Nonetheless, at the risk of sounding like a snobby smartypants, I'll insist that
comic writers still need to learn the craft of writing and immerse themselves in book
books as well as comic books. An education in writing and the liberal arts is not just a
bonus, good for getting literary references and recognizing artistic allusions. It's not
really necessary to know that Dr. Manhattan's perception of time in Watchmen is similar
to Billy Pilgrim's in Slaughterhouse-Five, or that Page 14 of the first issue of Ivan
Brunetti's Schizo is an updating of "Suburb" from Georg Grosz's Ecce Homo; this is
really no more than a game of Bachelor-of-Arts Trivia. The point is to have read enough
to know the difference between good writing and bad, and to know enough about art,
philosophy, history, religion, politics, psychology, biology--in short, about the
world--that you to have something to say. Walter Bagehot wrote that "the reason why so
few good books are written is that so few people who can write know anything." Hence
the disproportionate number of comic books about twentysomething slackers with
troubled relationships as opposed to the number about, say, Palestine, Weimar Berlin, or
Louis Riel. This is not to advocate that anyone who writes comics should hit their parents
up for $100,000 to buy an English degree.1 But if comics are ever going to be taken
seriously as a literary medium, comic book writers ought to know Dickens as least as
well as they do Ditko, just as comic artists should study Gray's anatomy as well as
Kirby's.
Of course once you've mastered all the technical aspects of your craft, there still
remains the larger problem of becoming an artist, someone whose perceptions are
truthful and interesting and worth sharing. In his academic novel Straight Man, Rick
Russo speaks a taboo truth known to anyone who's ever been in a writing workshop:
"very often the flaws in a story are directly traceable to flaws in the author." Joe Matt's
issue of Peepshow about making a porn video mix tape isn't embarrassing because it's
about making a porn video mix tape; it's embarrassing because he shows no insight into
his own behavior--he simply records the process as obsessively as he mixes the tape.
(The most revealing moment in the issue is when Joe fawns over his cat, who flees, and
his cloying affection turns to petulant anger.) A story can be worth reading even if its
1
I went to a prestigious writing program and its main benefit was that, almost twenty years later, some of
the people I met there will still pick me up at the airport.

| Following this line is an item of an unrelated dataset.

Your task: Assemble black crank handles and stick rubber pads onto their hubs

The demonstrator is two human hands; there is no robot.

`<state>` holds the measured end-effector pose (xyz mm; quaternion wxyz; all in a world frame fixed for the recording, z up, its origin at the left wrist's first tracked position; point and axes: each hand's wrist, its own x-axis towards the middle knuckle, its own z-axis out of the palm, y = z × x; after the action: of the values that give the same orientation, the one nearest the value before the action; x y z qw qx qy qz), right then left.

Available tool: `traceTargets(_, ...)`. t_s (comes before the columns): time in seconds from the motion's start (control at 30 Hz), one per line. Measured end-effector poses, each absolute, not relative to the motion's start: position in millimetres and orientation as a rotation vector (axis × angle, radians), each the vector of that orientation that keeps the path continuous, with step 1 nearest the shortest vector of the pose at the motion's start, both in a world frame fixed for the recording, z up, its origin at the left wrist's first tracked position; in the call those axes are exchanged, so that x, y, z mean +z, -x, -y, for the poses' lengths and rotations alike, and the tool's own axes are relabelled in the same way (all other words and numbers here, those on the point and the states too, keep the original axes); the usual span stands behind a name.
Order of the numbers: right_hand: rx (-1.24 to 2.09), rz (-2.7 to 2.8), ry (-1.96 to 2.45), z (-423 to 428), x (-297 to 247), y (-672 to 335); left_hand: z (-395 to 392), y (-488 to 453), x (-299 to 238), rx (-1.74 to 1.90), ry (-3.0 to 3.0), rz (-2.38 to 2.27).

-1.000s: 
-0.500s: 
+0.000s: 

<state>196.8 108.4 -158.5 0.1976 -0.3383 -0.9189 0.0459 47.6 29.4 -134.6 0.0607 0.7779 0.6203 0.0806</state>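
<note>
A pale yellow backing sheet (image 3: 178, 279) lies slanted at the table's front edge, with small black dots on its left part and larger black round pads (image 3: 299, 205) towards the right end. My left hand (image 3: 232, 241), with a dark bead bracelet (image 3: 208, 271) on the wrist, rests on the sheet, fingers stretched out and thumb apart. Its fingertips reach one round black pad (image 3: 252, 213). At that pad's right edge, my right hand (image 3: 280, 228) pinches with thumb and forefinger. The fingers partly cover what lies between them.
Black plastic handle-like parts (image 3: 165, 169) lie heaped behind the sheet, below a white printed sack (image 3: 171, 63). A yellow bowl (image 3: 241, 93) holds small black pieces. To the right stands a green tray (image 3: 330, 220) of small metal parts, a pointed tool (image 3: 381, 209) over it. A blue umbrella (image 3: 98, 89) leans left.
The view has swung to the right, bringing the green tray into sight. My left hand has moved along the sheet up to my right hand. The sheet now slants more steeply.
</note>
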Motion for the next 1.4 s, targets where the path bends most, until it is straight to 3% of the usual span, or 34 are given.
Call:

protagonist fails to learn anything, but not if its author does. At best, this kind of story
can be a diagnosis; at its worst, it's only a symptom. The same painful truth applies to
any other art, including drawing: it's evident from Frank Cho's art that he's looked at a
lot of girls, but it seems equally clear that he's never really seen one. This is more than an
artistic failure. Some rare ones among us, like John Porcellino, seem to be born artists,
with keener eyes or more sensitive nerve endings than the rest of us, but most of us have
to become artists the hard way, through what we witness and suffer and learn. "I can help
you learn to reveal your soul through your voice," Megan Kelso's singing instructor once
told her, "but I can't guarantee that you have a soul worth revealing."